National phenomenon… but provincial exchanges
According to the Tu Envio board bot, at least 12 provinces have a product exchange group. However, this figure isn’t exactly accurate. There are unlisted groups, such as the one on the Isle of Youth (with over 2500 users). And the group run by Maxxi San Fernando, with over 600. In Havana, there is another group with over 2000 members.
Regional organization stemmed from the same order for groups for online shopping at CIMEX-owned stores. In fact, many people are exchanging items while waiting to buy on Tu Envio. They read messages announcing the idea of an exchange.
“I reached this group from other groups I’m in, online shopping ones,” Marian Arias Viciedo remembers. She’s a user of DandoYDando Chat. “It was being advertised and I decided to sign up to see what the deal was. Basically, it’s like going back to the Stone Age, when people would exchange goods. But it’s solved quite a few problems.”
Bartering isn’t new in Cuba
Bartering in Cuba isn’t just something happening during the COVID-19 pandemic. Many people remember it from the toughest years of the 1990s Special Period. Many Cubans also found exchanges to be a way for them to get the items they needed.
“Having money isn’t always enough,” Yanet Pulido explains. “Back then, people would exchange whatever they had a little extra of for things they needed. I know some people who have even swapped medicine. It’s a valid initiative, although some people mock us and even call us “Indians”.
Medicines are hard to get a hold of right now, Ariadna Rodriguez Carratala weighs in. “I have managed to get Meclizina on DandoYDando Chat, which you couldn’t find in drugstores. I swapped cooking oil for it. I needed Bisacodilo one time, which isn’t being produced, and I swapped powdered milk for it,” she adds. According to her, some medicines can only be found like this. Medicines that aren’t available in national and international drugstores. Likewise, it’s hard for families abroad to send them over now with our air borders closed.
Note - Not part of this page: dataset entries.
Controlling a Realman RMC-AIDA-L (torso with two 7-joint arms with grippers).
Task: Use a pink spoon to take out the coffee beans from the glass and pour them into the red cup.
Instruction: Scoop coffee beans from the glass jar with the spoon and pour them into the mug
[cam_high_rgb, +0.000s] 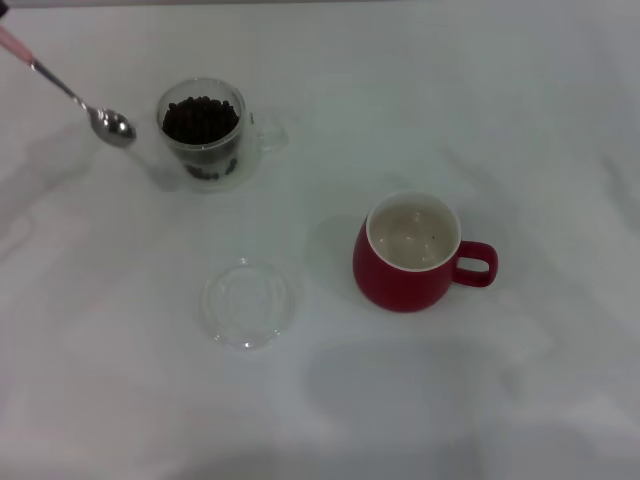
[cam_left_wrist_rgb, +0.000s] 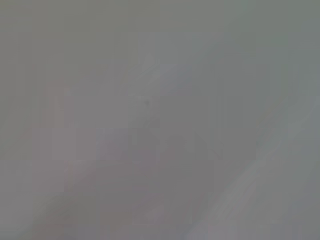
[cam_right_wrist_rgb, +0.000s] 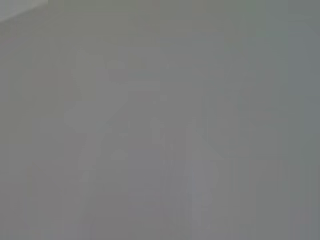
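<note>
— Jaws first: what can be said of them?
— Nothing certain. Neither gripper is seen in any view, so it cannot be told whether the jaws are wide, narrow or closed on something. Both wrist views are filled with blank grey surface only.

— What is seen, largest first?
— The white table is spread across the whole head view. On it, right of centre and towards the near side, the red cup is stood upright, its loop handle turned to the right; its cream inside looks bare apart from a tiny dark speck.

— And the glass?
— The glass is placed far and to the left, well apart from the red cup, upright, its clear handle pointing right. It is filled nearly to the rim with the coffee beans.

— Anything between them?
— A clear saucer is laid flat nearer the front, left of the red cup.

— The spoon?
— The pink spoon is held slanted at the far left, its handle cut off by the picture's corner. Its shiny bowl is just beside the glass, on the left, outside the rim; what holds it is not shown
</note>
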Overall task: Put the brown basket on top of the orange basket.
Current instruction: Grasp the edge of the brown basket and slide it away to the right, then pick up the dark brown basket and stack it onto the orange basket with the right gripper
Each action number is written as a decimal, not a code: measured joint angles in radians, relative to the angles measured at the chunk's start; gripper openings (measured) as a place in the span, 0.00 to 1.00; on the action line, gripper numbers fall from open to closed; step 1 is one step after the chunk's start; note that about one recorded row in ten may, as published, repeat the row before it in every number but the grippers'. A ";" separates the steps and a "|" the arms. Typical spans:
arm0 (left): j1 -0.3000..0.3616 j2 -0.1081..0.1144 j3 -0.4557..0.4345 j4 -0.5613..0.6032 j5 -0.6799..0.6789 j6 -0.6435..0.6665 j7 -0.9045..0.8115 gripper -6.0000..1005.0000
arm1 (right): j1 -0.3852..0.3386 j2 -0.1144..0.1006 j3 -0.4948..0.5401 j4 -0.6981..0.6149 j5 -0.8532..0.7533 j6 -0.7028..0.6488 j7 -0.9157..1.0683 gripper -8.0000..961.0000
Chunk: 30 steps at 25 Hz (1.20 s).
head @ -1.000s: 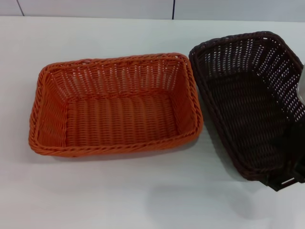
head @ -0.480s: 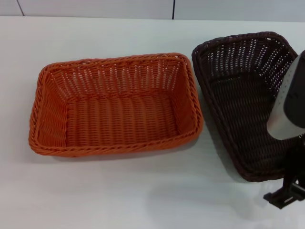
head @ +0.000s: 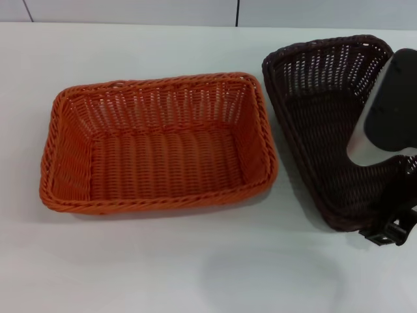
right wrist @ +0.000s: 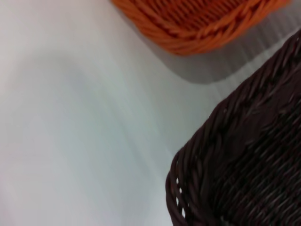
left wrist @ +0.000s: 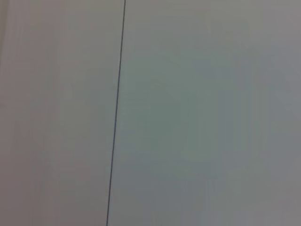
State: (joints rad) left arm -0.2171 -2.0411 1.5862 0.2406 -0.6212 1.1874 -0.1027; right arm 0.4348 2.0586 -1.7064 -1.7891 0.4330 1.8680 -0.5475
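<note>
The orange basket (head: 159,143) sits flat on the white counter (head: 195,274), left of centre in the head view, its opening facing up and nothing inside. Just beside it on the right, apart by a narrow strip of counter, is the brown basket (head: 326,124). This one is tilted: its right side is raised, so its inside turns toward the orange basket, while its left rim seems to stay low near the counter (whether it touches is hard to judge from here).

The right gripper (head: 391,225) is at the brown basket's near right corner, with the arm's grey and black body crossing over the basket's right wall. The jaws appear to be gripping the rim there, though the contact itself is mostly hidden at the picture's edge.

The right wrist view shows a corner of the brown basket (right wrist: 244,169) close up, with a corner of the orange basket (right wrist: 202,23) farther off across bare counter (right wrist: 70,117).

The left gripper is out of sight; its wrist view shows only a pale surface with a thin dark line.
</note>
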 joint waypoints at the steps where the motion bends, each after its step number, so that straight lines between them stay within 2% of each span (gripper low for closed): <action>1: 0.000 0.000 0.000 -0.002 0.000 0.000 0.000 0.66 | 0.007 0.008 0.005 0.020 -0.014 -0.004 -0.011 0.49; 4: 0.000 0.001 0.000 -0.003 0.000 0.000 0.000 0.66 | 0.022 0.014 0.031 0.039 -0.023 -0.023 -0.025 0.36; 18: 0.005 0.002 0.000 -0.006 0.000 0.003 0.000 0.66 | 0.078 0.017 0.281 -0.145 0.119 -0.089 -0.043 0.24; 25: 0.011 -0.004 0.000 -0.007 0.000 0.004 -0.002 0.66 | 0.138 0.015 0.295 -0.249 0.145 -0.083 -0.016 0.20; 30: 0.014 -0.004 0.000 -0.008 0.000 0.005 -0.010 0.66 | 0.226 0.009 0.291 -0.268 0.148 -0.072 -0.042 0.20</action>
State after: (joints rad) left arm -0.2035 -2.0454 1.5861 0.2331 -0.6214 1.1923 -0.1126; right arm 0.6613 2.0673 -1.4154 -2.0567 0.5810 1.7959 -0.5894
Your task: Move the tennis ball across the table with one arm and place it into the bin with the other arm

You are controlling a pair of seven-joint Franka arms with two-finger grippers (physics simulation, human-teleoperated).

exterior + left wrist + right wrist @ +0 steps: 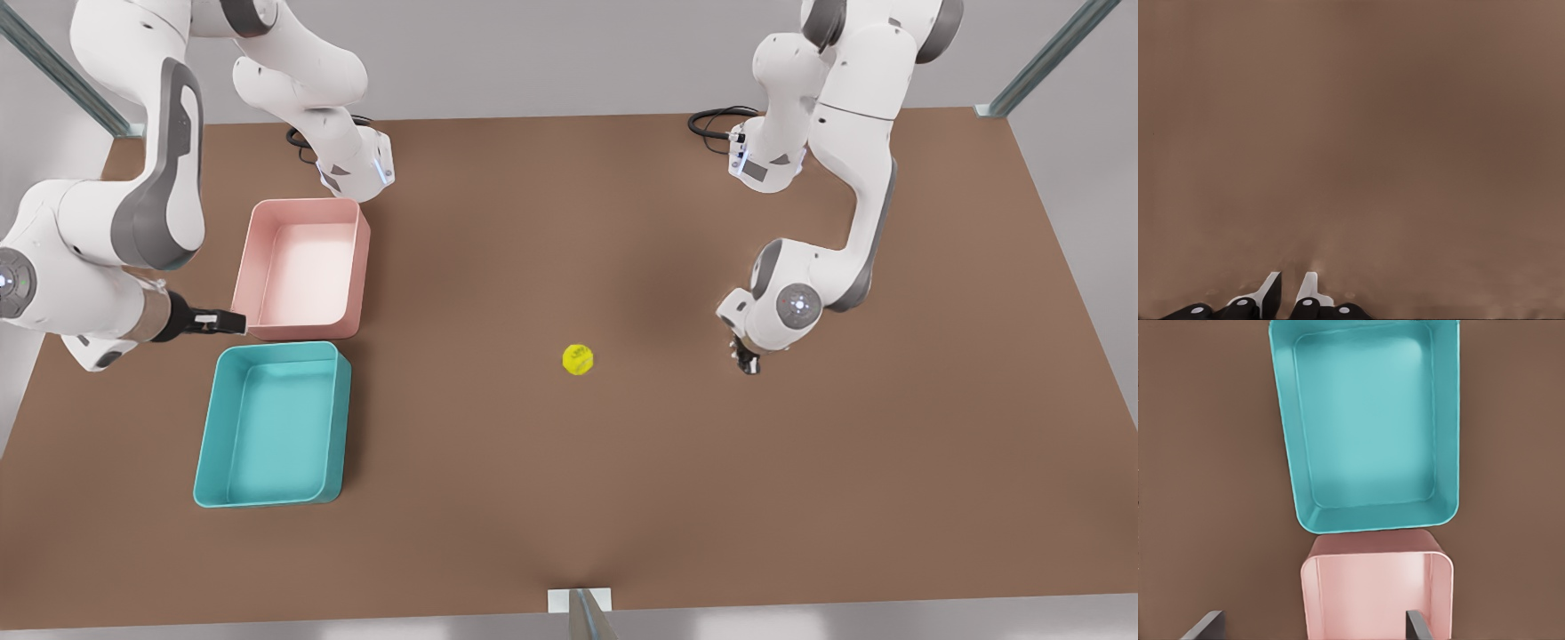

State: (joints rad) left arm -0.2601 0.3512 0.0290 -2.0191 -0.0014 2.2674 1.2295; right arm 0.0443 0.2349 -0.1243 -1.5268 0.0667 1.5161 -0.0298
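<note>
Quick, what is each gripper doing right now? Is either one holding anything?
Left gripper: nearly shut, empty, low over the brown table.
Right gripper: open, empty, over the pink plastic tray.

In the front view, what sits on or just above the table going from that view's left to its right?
Right gripper, open, beside the trays → teal bin → pink tray → tennis ball → left gripper, nearly closed, low over the table.
</note>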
These groups will remain until supply is closer to meeting demand and products are efficiently distributed in every municipality. For the time being, bartering on Telegram continues to win over new followers.
“This exchange group is a great idea,” Marian Arias Viciedo says. “To tell you the truth, many people, including myself, resolve a lot of their problems. This comes with the added bonus of not having to wait in the lines.”